Assignment. Lift out, unaltered, the lines of the material below between the line holding "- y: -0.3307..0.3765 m" and the line holding "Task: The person", counting both.

Recorded data.
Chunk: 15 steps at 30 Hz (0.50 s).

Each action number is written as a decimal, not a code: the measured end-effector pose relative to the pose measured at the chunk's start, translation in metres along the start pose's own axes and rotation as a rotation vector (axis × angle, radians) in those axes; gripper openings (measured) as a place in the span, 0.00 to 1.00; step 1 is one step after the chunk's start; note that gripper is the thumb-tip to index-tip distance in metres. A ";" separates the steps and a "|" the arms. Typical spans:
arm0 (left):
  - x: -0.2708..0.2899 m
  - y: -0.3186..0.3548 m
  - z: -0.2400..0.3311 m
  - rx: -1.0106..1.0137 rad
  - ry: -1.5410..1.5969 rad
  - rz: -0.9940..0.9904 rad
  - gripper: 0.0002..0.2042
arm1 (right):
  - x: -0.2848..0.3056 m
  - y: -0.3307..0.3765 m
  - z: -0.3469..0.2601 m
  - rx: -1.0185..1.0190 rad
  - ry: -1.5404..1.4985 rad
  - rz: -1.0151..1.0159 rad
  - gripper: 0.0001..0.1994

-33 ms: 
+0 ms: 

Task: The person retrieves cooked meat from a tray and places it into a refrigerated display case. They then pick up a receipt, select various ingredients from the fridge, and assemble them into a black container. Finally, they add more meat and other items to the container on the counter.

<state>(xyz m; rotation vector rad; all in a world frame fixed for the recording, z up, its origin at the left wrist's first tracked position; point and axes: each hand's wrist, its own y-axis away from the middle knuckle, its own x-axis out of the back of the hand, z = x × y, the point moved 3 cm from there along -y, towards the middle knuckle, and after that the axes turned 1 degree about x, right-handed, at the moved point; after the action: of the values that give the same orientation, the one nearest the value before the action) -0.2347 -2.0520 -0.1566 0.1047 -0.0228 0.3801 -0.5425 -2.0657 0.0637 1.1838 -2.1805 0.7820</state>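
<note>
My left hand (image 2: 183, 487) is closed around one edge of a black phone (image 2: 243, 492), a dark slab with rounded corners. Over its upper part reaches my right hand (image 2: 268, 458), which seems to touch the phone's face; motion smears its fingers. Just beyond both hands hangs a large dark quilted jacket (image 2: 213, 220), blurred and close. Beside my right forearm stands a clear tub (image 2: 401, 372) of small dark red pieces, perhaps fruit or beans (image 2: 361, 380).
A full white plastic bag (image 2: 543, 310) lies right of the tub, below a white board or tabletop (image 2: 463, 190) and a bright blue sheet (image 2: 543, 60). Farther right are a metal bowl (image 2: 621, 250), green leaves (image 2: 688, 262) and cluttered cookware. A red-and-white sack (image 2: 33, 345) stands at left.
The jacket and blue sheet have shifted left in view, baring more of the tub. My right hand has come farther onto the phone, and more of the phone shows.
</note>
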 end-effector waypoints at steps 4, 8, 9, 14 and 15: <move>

Your solution.
  - y: -0.3307..0.3765 m
  - z: -0.3469..0.2601 m
  - rx: -1.0185..1.0190 rad
  - ry: -1.5404..1.4985 rad
  - rz: -1.0151..1.0159 rad
  - gripper: 0.0001..0.1994

-33 ms: 
+0 ms: 

Task: The person retrieves cooked meat from a tray and places it into a refrigerated display case. They then pick up a receipt, select various ingredients from the fridge, and assemble them into a black container. Finally, they add more meat and other items to the container on the counter.

No further response is required.